** Dataset records follows **
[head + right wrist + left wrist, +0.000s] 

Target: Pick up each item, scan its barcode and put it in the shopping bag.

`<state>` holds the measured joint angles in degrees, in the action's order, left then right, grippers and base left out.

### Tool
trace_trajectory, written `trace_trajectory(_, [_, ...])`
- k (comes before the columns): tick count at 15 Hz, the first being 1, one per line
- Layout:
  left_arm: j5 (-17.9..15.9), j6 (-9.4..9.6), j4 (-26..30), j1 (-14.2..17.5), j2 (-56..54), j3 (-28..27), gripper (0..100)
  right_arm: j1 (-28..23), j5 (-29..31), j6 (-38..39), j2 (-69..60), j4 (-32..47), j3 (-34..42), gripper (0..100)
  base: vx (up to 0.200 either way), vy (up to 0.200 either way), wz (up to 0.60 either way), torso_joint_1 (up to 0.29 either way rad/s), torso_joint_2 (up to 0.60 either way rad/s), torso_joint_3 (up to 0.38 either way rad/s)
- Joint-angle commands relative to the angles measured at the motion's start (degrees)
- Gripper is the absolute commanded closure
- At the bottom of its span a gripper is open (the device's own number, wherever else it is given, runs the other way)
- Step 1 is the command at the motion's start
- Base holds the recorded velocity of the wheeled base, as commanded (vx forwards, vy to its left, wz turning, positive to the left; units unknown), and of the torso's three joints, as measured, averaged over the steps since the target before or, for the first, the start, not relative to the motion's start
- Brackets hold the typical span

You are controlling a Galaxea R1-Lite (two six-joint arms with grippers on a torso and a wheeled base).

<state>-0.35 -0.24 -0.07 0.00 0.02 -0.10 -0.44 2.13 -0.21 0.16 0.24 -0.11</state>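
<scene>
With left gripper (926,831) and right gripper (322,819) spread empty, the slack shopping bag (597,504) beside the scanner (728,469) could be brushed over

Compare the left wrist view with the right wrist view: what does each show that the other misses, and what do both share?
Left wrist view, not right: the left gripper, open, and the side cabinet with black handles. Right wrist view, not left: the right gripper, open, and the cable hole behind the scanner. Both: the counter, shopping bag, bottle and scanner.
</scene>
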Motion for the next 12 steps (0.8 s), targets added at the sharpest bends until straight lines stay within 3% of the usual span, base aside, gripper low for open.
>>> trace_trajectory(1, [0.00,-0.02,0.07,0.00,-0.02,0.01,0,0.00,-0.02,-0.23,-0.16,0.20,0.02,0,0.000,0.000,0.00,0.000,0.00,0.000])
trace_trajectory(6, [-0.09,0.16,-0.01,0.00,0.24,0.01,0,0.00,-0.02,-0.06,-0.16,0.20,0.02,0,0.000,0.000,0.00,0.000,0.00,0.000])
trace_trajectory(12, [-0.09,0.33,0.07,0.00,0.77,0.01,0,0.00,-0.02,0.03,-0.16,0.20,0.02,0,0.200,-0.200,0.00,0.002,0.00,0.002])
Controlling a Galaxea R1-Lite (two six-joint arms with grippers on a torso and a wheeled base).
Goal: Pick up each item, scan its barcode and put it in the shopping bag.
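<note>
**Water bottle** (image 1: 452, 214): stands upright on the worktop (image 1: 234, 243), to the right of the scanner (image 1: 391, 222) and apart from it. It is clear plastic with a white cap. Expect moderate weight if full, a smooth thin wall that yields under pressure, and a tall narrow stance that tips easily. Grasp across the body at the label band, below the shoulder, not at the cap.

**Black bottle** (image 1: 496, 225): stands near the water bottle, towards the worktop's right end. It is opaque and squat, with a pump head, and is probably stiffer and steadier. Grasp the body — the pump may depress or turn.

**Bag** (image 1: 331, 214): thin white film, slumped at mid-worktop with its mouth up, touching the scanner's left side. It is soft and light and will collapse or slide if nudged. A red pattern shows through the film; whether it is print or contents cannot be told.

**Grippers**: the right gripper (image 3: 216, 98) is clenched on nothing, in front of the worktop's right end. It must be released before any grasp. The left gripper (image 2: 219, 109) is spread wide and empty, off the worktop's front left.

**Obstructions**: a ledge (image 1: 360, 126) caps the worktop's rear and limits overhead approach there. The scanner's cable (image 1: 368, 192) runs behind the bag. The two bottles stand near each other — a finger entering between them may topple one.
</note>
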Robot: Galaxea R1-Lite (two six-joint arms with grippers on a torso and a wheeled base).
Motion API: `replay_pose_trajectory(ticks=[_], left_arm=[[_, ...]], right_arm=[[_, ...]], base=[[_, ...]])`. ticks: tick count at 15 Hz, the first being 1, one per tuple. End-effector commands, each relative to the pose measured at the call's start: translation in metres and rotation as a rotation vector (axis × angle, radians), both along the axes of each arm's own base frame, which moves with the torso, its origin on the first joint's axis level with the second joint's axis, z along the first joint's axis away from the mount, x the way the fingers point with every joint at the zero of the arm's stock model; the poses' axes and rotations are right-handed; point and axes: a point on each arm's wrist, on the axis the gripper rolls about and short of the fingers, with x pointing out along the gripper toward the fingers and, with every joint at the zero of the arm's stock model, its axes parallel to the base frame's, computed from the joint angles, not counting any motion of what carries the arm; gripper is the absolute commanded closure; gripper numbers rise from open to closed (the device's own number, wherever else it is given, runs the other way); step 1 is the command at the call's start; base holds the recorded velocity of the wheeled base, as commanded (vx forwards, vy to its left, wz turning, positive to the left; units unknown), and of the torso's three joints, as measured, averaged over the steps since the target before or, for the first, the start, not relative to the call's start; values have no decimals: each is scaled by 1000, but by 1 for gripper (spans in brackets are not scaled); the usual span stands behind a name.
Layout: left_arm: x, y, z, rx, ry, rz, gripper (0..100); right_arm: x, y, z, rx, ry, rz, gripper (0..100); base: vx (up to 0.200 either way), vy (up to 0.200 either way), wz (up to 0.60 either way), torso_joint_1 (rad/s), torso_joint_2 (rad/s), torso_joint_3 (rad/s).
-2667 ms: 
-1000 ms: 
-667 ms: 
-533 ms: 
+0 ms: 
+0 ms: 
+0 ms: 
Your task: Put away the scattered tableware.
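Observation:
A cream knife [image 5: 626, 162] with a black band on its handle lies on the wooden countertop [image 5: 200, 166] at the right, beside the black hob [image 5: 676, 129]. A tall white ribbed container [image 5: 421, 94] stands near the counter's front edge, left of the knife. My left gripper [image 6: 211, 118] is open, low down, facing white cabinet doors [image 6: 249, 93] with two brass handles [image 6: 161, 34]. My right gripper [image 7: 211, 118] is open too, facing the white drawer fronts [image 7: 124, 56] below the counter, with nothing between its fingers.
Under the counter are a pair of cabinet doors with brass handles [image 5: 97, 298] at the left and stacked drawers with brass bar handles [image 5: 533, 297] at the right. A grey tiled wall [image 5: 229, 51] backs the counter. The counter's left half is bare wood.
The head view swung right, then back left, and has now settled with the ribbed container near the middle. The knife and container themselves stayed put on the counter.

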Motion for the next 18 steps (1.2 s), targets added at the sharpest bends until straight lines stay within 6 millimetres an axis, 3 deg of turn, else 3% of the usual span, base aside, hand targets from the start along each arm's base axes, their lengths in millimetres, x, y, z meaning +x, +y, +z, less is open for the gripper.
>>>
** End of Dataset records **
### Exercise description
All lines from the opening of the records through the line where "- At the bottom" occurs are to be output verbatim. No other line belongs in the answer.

### Exercise output
[head + right wrist + left wrist, +0.000s] 

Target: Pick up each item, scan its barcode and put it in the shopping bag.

`<state>` holds the measured joint angles in degrees, in the action's order, left then right, grippers and base left out.

### Tool
trace_trajectory, written `trace_trajectory(_, [_, ...])`
- k (comes before the columns): tick count at 15 Hz, the first being 1, one per line
- Layout:
  left_arm: j5 (-17.9..15.9), j6 (-9.4..9.6), j4 (-26..30), j1 (-14.2..17.5), j2 (-56..54), j3 (-28..27), gripper (0..100)
  right_arm: j1 (-28..23), j5 (-29..31), j6 (-38..39), j2 (-69..60), j4 (-32..47), j3 (-34..42), gripper (0..100)
  base: vx (up to 0.200 either way), vy (up to 0.200 either way), wz (up to 0.60 either way), torso_joint_1 (up to 0.29 either way rad/s), torso_joint_2 (up to 0.60 either way rad/s), torso_joint_3 (up to 0.38 either way rad/s)
- Joint-angle commands relative to the angles measured at the motion's start (degrees)
- Gripper is the absolute commanded closure
- At the bottom of its span a gripper is open (the device's own number, wherever else it is given, runs the other way)

The work is done, and the output is complete.